##### Information shown

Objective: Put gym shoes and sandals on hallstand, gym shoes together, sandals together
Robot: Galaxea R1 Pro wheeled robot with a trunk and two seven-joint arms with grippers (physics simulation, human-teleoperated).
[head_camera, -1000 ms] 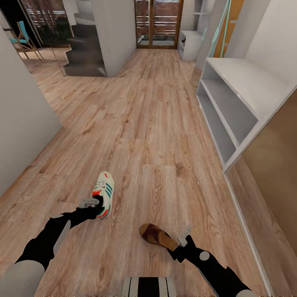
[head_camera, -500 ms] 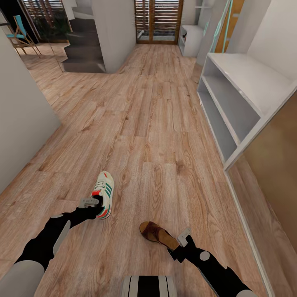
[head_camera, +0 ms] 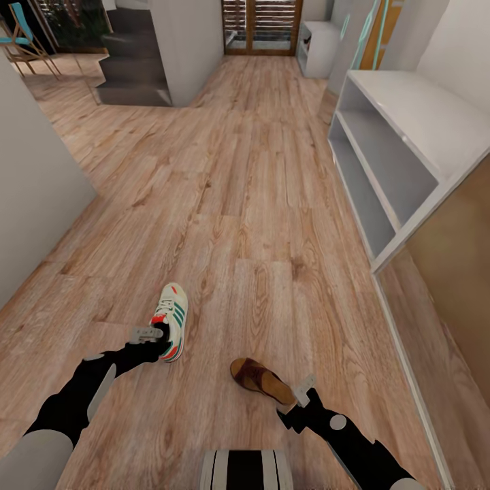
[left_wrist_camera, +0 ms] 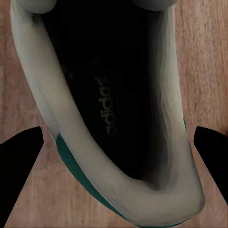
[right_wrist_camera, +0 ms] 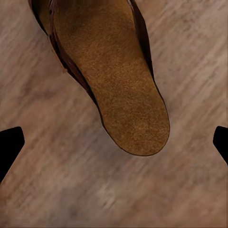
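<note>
One white gym shoe (head_camera: 172, 318) with green stripes hangs at its heel from my left gripper (head_camera: 153, 335), which is shut on it. In the left wrist view the gym shoe's (left_wrist_camera: 109, 118) dark opening lies between the fingertips (left_wrist_camera: 26, 147). A brown sandal (head_camera: 260, 381) lies on the corridor floor (head_camera: 258, 204), its heel just in front of my right gripper (head_camera: 303, 389), which is open. The right wrist view shows the sandal's (right_wrist_camera: 118, 90) tan heel between wide-apart fingertips (right_wrist_camera: 9, 142), not touching them. The grey hallstand (head_camera: 422, 116) stands ahead on the right, its top and shelves bare.
A grey wall (head_camera: 34, 190) closes the left side. Dark stairs (head_camera: 133, 75) and a slatted door (head_camera: 262, 24) are at the far end, with a white cabinet (head_camera: 320, 47) beside it. A tan panel (head_camera: 456, 272) borders the near right.
The camera has moved, so the floor and hallstand slid up the picture. The sandal slid with the floor, a little away from the right gripper. The gym shoe stayed with the left gripper.
</note>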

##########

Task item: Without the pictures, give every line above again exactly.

Your solution:
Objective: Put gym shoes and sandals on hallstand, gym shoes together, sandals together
Robot: Galaxea R1 Pro wheeled robot with a trunk and two seven-joint arms with grippers (physics simulation, human-teleoperated).
[head_camera, -1000 ms] 
[head_camera, -500 ms] 
[head_camera, +0 ms] 
[left_wrist_camera, +0 ms] 
[right_wrist_camera, +0 ms] 
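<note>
One white gym shoe (head_camera: 172, 318) with green stripes hangs at its heel from my left gripper (head_camera: 153, 335), which is shut on it. In the left wrist view the gym shoe's (left_wrist_camera: 109, 118) dark opening lies between the fingertips (left_wrist_camera: 26, 147). A brown sandal (head_camera: 260, 381) lies on the corridor floor (head_camera: 258, 204), its heel just in front of my right gripper (head_camera: 303, 389), which is open. The right wrist view shows the sandal's (right_wrist_camera: 118, 90) tan heel between wide-apart fingertips (right_wrist_camera: 9, 142), not touching them. The grey hallstand (head_camera: 422, 116) stands ahead on the right, its top and shelves bare.
A grey wall (head_camera: 34, 190) closes the left side. Dark stairs (head_camera: 133, 75) and a slatted door (head_camera: 262, 24) are at the far end, with a white cabinet (head_camera: 320, 47) beside it. A tan panel (head_camera: 456, 272) borders the near right.
The camera has moved, so the floor and hallstand slid up the picture. The sandal slid with the floor, a little away from the right gripper. The gym shoe stayed with the left gripper.
</note>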

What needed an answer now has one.